Given the confusion of your asi, the next best way to differentiate is
by g load. In a spin, the loading quickly stabilizes to 1.5 to 2g. In
a spiral dive it builds quickly beyond this. Visually, the yaw string
goes right over in a spin, but since a spiral dive needn't be
coordinated, this too can be confusing.

Spinning or spiral diving are both unusual maneuvers. Because of that,
each of us will perceive them a little differently, based on our
personal idiosyncracies. For most of us, a canopy full of mother earth
screams acceleration, overpowering any other cues.

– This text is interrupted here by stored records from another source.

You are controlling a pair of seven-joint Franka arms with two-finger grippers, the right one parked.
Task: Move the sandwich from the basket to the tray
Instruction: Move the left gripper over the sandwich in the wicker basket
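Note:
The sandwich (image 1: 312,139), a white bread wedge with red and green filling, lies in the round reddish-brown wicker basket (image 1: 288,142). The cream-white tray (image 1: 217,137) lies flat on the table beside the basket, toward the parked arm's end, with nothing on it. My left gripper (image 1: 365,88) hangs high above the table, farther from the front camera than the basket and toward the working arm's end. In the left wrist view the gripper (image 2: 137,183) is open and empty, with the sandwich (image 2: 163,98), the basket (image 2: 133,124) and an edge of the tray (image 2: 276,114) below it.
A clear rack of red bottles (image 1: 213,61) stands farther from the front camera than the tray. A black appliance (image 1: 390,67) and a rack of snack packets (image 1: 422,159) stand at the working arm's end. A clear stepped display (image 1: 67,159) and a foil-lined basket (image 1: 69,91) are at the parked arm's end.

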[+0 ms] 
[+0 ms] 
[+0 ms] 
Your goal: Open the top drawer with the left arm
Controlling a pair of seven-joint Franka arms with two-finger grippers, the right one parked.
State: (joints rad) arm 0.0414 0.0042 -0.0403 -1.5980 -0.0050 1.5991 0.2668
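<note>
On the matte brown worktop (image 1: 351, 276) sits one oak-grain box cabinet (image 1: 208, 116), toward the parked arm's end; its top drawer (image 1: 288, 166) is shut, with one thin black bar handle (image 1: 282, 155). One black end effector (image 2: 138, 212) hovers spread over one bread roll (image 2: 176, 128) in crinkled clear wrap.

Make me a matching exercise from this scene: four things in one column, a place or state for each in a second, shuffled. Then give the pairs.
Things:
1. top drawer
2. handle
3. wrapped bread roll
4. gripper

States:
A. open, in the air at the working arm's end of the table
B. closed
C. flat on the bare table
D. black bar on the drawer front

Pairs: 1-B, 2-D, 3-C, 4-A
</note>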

I am reminded of an experience I relive at least once every winter:
the first application of brakes on ice. When I step on the brakes, I
expect the reassurance of weight into my shoulder belt. When that
doesn't happen, I get the oddest feeling that instead of decelerating
I am accelerating, which, of course, makes me want to mash the brake
pedal down even harder. It takes a second or two to break through the
misperception and get my foot back up off the brake. I suspect that we
are all subject to varying degrees of a similar effect when we explore
parts of the envelope we don't often visit. Practice makes perfect,
but why do we need to be perfect unless we're aerobatic pilots.

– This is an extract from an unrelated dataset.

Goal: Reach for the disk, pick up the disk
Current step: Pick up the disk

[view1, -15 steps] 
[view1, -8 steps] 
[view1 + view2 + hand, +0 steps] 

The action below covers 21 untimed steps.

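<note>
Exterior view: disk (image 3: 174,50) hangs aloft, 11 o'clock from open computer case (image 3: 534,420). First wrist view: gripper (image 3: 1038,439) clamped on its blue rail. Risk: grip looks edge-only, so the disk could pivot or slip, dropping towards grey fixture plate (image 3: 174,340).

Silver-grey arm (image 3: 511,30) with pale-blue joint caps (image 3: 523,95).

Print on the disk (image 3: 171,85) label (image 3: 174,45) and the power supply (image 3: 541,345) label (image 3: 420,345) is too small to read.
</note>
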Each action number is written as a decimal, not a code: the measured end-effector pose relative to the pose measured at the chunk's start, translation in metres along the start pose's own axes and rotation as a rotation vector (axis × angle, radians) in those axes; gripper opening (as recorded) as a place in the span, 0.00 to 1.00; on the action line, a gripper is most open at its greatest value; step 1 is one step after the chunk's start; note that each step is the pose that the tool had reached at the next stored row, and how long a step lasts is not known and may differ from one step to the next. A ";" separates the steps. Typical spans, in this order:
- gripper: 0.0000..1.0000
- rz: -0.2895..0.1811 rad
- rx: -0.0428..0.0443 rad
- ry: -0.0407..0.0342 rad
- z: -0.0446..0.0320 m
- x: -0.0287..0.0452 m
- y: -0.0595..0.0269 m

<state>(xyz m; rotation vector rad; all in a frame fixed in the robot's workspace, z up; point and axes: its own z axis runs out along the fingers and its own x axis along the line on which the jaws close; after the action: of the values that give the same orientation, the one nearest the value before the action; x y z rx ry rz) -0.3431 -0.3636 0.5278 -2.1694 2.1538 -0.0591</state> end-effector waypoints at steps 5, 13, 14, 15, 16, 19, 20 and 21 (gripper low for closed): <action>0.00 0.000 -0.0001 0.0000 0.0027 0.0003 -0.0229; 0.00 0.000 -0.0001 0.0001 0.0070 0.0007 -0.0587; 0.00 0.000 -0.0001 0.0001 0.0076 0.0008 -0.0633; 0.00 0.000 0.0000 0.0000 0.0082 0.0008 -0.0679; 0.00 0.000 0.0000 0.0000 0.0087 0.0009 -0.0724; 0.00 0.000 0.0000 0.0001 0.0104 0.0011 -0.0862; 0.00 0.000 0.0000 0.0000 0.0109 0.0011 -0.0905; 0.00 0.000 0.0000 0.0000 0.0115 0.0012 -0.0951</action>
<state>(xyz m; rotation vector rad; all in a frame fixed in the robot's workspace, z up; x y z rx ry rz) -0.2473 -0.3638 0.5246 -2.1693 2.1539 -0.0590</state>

We should focus instead on the insipient phase. Much more subtle, but
much more valuable in gleaning out every last ounce of performance
when it counts most.




(Mark James Boyd) wrote in message news:3fac007b$1@darkstar...
Most pilots instinctively recover long before they can
tell the difference between a stall -- recovery -- spiral dive
scenario and a stall -- spin. This often causes confusion about which
is which.


I personally intentionally tried a spin entry once in a glass
glider and got a surprise and made an immediate spin recovery.

It seems the airspeed indicator rotates all the way around, so
80 knots indicated is the same as 20 knots indicated.

Imagine my surprise when the glider stalls, the nose drops,
and the ASI wobbles and then indicates ???
I tried it a few more times and by god could never
tell the difference, so I was too scared to do
anything but recover immediately (release the cross-controlled
inputs). Whichever it was, the glider sure picked up
speed like lightning when nose down.

I still wonder if this killed the Nimbus4DM pilots in Reno.
Imagine looking at the ASI and not knowing if
you should be doing a spin recovery or a spiral recovery
(two very different things).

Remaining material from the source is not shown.